И последнее: о тех, кто руководит, то есть о всех здесь присутствующих. Да и не только о командном составе. Мы все здесь – руководители. В конечном счете, мы руководим отношением к труду. Давайте об этом не забывать. Что, Федор Иванович, сказал о профсоюзах Ленин?

– Профсоюзы – это школа коммунизма, – незамедлительно ответил Федя Крюков.

– И как это понимать надо?

– Значит, это, мы в профсоюзах… учимся, как жить при коммунизме, – застенчиво улыбнулся Федя.

– Видите, какая ясность… А Ленин, по-моему, имел в виду кое-что другое: в профсоюзах воспитывается коммунистическое отношение к труду. И соревнование, кроме получения конкретных производственно-финансовых результатов, имеет, так сказать, сверхзадачу, цель, которую мы не всегда видим: внедрить в нас, в людей, то понятие, что труд есть главная ценность жизни.

Ничего лучшего по этому поводу я не скажу, чем уже сказал один великий человек, французский скульптор Огюст Роден. Вот отрывок из его творческого завещания:

«Страстно любите свое призвание. Нет ничего прекраснее его. Оно гораздо возвышеннее, чем думает обыватель.

Художник подает великий пример. Он страстно любит свою профессию: самая высокая награда для него – радость творчества.
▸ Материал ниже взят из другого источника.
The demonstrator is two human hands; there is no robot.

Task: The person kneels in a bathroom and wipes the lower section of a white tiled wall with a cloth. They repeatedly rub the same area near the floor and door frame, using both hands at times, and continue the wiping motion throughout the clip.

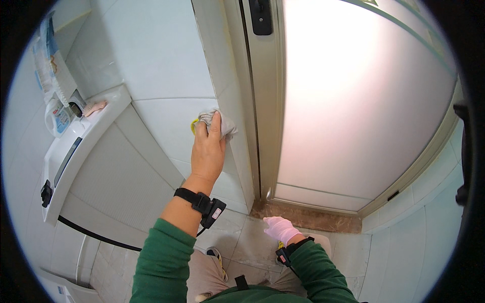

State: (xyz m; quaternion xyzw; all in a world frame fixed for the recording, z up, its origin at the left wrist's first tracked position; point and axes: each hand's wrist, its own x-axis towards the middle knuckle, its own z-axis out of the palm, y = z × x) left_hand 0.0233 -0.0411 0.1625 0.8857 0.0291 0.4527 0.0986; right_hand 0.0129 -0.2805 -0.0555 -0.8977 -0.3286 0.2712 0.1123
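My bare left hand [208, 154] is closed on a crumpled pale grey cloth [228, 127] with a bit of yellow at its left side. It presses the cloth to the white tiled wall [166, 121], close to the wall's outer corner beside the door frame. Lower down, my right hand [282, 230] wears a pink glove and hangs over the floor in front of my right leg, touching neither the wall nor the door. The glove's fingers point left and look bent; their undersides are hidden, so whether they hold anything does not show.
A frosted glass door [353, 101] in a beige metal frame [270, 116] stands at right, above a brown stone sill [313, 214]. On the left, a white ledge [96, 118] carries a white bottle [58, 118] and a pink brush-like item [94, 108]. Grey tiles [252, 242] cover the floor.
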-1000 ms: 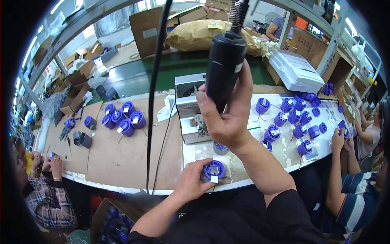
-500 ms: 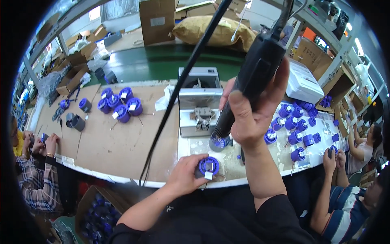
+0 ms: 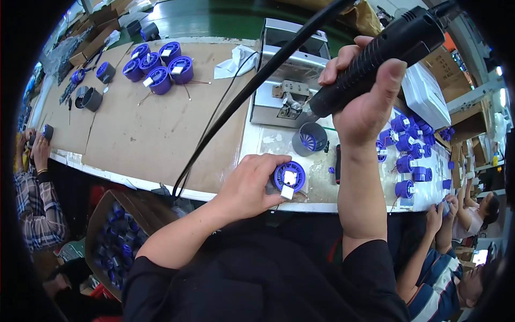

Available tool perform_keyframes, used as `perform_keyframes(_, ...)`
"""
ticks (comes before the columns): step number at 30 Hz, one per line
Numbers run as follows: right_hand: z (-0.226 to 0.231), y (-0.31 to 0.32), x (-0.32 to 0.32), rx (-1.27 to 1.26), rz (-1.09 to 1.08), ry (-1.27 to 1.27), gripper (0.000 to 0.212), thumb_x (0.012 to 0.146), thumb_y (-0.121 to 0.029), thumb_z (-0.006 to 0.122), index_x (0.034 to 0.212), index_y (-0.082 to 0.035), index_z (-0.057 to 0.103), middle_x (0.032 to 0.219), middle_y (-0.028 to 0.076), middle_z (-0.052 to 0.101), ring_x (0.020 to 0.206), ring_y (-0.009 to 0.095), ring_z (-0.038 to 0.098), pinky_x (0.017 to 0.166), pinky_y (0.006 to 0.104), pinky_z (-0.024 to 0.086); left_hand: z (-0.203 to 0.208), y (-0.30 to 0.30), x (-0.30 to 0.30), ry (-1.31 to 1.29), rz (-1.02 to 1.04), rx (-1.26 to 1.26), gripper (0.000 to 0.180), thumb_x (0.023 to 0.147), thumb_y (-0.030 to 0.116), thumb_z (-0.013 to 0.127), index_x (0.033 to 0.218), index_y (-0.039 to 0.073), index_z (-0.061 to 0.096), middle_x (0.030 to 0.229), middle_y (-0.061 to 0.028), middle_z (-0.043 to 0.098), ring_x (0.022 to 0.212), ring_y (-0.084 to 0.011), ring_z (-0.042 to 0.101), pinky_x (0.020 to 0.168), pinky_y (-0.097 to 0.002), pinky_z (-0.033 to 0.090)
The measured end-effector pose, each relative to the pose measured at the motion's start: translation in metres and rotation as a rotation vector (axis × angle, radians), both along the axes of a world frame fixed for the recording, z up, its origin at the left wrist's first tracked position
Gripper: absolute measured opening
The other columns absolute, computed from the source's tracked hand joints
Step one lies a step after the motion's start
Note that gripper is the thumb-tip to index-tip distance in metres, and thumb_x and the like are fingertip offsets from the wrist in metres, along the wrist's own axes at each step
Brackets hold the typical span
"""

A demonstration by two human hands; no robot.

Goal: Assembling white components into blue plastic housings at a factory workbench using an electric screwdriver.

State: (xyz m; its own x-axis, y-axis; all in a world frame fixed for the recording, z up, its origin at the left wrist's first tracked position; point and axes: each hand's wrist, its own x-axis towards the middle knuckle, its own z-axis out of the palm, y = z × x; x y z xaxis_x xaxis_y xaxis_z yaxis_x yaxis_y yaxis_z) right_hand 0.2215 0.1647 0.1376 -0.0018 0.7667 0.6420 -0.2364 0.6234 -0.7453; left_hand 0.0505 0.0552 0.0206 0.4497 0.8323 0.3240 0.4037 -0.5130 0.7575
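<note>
My left hand [image 3: 248, 185] curls round the side of a round purple plastic housing [image 3: 289, 165], which stands near the table's front edge with a white connector hanging over its rim. Raised above the table, my right hand [image 3: 369, 115] is wrapped round a black corded tool [image 3: 394, 45], apparently an electric screwdriver. It tilts down to the left, its tip by the metal block [image 3: 295, 88] on the front of a grey metal box machine [image 3: 268, 107]. Just below the tip sits a grey cup with a purple slotted insert [image 3: 309, 142].
A thick black cable [image 3: 263, 75] crosses the view. Purple housings [image 3: 160, 81] stand in groups left and right. A dark-handled tool [image 3: 338, 163] lies beside my right forearm. White cloth [image 3: 236, 63] lies by the machine. Co-workers sit at both sides; a carton of parts [image 3: 150, 214] is lower left.
The view has shifted. My right hand has tipped the black tool from steep to more slanted, with its lower end now near the machine's metal block. My left hand stays on the purple housing.
</note>
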Motion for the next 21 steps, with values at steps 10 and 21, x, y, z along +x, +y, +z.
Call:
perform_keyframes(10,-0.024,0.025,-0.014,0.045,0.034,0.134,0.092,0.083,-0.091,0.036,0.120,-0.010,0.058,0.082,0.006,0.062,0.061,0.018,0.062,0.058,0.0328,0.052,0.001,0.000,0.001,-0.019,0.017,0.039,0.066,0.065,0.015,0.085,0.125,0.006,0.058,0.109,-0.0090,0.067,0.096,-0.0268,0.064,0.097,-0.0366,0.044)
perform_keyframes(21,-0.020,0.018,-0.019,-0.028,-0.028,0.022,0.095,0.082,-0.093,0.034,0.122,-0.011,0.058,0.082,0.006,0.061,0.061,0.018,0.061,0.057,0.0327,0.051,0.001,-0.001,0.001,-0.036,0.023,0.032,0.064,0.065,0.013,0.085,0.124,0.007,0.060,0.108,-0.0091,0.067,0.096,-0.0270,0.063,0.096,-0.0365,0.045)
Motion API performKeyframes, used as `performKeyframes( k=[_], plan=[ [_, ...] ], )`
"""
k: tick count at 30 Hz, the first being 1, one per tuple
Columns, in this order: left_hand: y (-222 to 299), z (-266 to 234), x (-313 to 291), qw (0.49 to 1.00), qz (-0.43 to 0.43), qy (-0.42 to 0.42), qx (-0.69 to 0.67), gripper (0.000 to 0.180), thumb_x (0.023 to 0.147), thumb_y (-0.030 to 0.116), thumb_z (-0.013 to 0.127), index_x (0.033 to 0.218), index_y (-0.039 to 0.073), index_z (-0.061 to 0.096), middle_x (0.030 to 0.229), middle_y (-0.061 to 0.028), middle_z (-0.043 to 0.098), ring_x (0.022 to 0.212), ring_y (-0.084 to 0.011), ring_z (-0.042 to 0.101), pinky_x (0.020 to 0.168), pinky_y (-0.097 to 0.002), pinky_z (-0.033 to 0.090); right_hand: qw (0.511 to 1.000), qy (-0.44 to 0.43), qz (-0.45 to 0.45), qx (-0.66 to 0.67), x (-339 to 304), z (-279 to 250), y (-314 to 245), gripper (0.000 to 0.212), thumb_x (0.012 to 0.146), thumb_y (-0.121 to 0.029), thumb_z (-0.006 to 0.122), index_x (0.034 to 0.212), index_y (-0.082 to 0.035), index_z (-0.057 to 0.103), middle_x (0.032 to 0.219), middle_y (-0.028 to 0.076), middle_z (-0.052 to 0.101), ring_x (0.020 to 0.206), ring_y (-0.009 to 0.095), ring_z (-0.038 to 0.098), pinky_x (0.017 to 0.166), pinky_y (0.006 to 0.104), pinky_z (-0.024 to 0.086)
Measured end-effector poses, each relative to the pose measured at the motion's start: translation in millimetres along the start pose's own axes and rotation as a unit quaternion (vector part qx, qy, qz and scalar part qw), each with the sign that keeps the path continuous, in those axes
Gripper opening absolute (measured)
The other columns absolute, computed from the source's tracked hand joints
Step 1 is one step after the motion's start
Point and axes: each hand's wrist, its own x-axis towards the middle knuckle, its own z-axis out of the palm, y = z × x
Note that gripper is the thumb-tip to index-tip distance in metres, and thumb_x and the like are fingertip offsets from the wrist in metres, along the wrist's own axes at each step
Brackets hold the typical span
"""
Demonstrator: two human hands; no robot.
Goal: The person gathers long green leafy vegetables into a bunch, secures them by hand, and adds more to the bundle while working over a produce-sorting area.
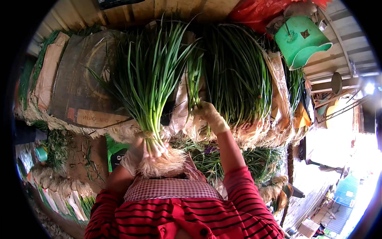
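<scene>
A large bunch of spring onions stands upright in front of me, its green leaves fanned out above and its white bulbs and pale roots below. My left hand, in a light glove and slightly blurred, is closed around this bunch near the bulbs. To the right, my gloved right hand grips a thin clump of spring onion stalks, whose upper part is blurred. The hand is beside a big pile of spring onions laid with roots toward me.
A dark printed sheet covers the pile at left. Loose green leaves lie below the pile at right. A broken green plastic container and red plastic are at the far right. A green packet lies near my left arm.
</scene>
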Motion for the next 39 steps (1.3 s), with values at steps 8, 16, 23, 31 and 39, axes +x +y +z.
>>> performKeyframes(
  k=[8, 16, 23, 31, 39],
  plan=[
    [3.9, -3.7, -5.9, 0.997, 0.018, -0.050, -0.056, 0.045, 0.066, 0.019, 0.059, 0.106, 0.003, 0.045, 0.082, -0.0107, 0.052, 0.075, -0.0278, 0.053, 0.075, -0.0458, 0.041, 0.961, 0.122, -0.083, 0.235, -24.2, -38.1, -5.7, 0.018, 0.080, -0.006, 0.056, 0.097, -0.002, 0.059, 0.075, 0.006, 0.060, 0.062, 0.010, 0.055, 0.058, 0.0243, 0.051],
    [2.2, -2.9, -3.5, 1.000, 0.002, 0.005, -0.031, 0.046, 0.064, 0.018, 0.060, 0.104, 0.002, 0.047, 0.081, -0.0100, 0.052, 0.076, -0.0265, 0.052, 0.076, -0.0456, 0.041, 0.986, 0.152, 0.002, -0.068, -4.1, -9.5, 14.1, 0.028, 0.073, -0.020, 0.066, 0.095, -0.003, 0.060, 0.083, 0.010, 0.062, 0.070, 0.017, 0.060, 0.061, 0.0281, 0.049],
    [6.8, 1.8, -5.0, 1.000, 0.008, 0.017, -0.021, 0.045, 0.063, 0.020, 0.060, 0.102, 0.003, 0.046, 0.080, -0.0098, 0.051, 0.076, -0.0250, 0.050, 0.076, -0.0434, 0.038, 0.966, 0.155, -0.092, 0.183, -21.1, 6.8, -20.5, 0.020, 0.078, -0.018, 0.062, 0.089, -0.002, 0.061, 0.077, 0.006, 0.061, 0.061, 0.015, 0.052, 0.061, 0.0292, 0.044],
    [1.3, 0.3, -4.9, 0.999, 0.011, 0.037, -0.025, 0.049, 0.064, 0.019, 0.059, 0.108, 0.001, 0.047, 0.080, -0.0104, 0.052, 0.076, -0.0260, 0.049, 0.074, -0.0435, 0.037, 0.816, -0.053, 0.033, -0.575, -128.9, -80.2, 165.9, 0.017, 0.083, -0.018, 0.054, 0.095, -0.006, 0.055, 0.079, 0.006, 0.059, 0.072, 0.013, 0.058, 0.066, 0.0262, 0.051],
    [-1.2, -4.9, 9.4, 0.998, 0.019, -0.052, 0.013, 0.048, 0.074, 0.022, 0.054, 0.115, 0.000, 0.042, 0.091, -0.0135, 0.055, 0.083, -0.0347, 0.055, 0.072, -0.0476, 0.048, 0.891, 0.276, -0.064, -0.356, 16.4, 10.8, 37.7, 0.030, 0.076, -0.024, 0.059, 0.097, -0.003, 0.057, 0.081, 0.014, 0.059, 0.076, 0.029, 0.057, 0.068, 0.0361, 0.045]
  ],
)
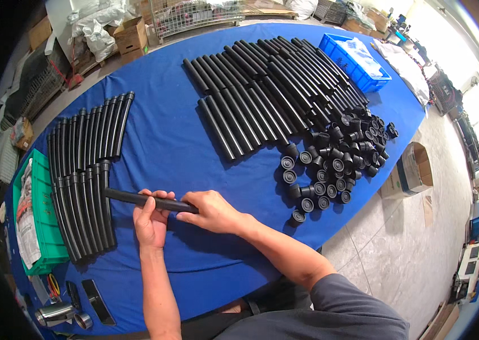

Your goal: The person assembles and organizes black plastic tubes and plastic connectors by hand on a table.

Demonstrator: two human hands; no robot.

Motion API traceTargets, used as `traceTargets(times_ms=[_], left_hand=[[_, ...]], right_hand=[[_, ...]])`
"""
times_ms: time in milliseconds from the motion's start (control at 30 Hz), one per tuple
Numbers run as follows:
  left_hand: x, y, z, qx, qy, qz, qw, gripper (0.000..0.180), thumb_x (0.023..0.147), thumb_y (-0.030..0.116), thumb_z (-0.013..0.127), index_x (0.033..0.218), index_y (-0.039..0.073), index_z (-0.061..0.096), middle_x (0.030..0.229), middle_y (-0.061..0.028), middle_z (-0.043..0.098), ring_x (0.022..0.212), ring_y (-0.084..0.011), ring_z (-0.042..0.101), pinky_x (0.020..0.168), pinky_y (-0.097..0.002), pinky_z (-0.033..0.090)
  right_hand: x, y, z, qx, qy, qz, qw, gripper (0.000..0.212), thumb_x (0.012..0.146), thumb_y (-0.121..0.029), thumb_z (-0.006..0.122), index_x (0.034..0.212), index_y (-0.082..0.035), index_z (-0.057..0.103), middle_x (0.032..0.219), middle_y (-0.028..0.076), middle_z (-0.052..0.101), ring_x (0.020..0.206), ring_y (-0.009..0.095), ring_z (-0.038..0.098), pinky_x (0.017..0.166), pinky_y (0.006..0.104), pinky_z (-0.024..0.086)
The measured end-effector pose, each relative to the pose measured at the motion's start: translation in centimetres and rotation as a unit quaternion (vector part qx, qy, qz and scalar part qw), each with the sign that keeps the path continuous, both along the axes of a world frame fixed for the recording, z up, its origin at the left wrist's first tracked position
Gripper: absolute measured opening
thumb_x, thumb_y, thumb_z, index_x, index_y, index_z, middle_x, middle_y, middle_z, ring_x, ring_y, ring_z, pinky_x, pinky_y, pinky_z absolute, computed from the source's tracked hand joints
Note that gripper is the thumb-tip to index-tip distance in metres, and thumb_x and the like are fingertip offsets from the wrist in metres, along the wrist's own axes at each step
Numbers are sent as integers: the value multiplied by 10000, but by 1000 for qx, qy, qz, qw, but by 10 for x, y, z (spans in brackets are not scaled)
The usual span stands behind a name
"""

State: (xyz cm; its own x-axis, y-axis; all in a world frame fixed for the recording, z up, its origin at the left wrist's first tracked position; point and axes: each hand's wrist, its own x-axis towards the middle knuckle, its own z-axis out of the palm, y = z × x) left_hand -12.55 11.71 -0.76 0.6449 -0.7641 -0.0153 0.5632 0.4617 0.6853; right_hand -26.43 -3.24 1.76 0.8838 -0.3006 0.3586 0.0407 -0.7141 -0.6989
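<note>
"How does each grip stand?"

"On my feed, the left grip is curled closed about a black tube, thumb on the near side; the right grip is wrapped around its right end."

"And where do I have that tube?"

"Over the blue-covered worktop, lying crosswise, its left end just beside the capped tubes. I can't tell whether they touch."

"What else surrounds it?"

"Bare tubes lie beyond, a heap of black caps to the right, a green crate at far left."
</note>
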Motion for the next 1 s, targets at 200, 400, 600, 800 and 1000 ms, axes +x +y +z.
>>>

К сожалению, в наше время многие презирают, ненавидят свою работу. Но мир будет счастлив только тогда, когда у каждого человека будет душа художника, иначе говоря, когда каждый будет находить радость в своем труде».

Тут уж, повторяю, мне больше добавить нечего. – И Виталий Павлович постучал кулаком по листку бумаги на ладони.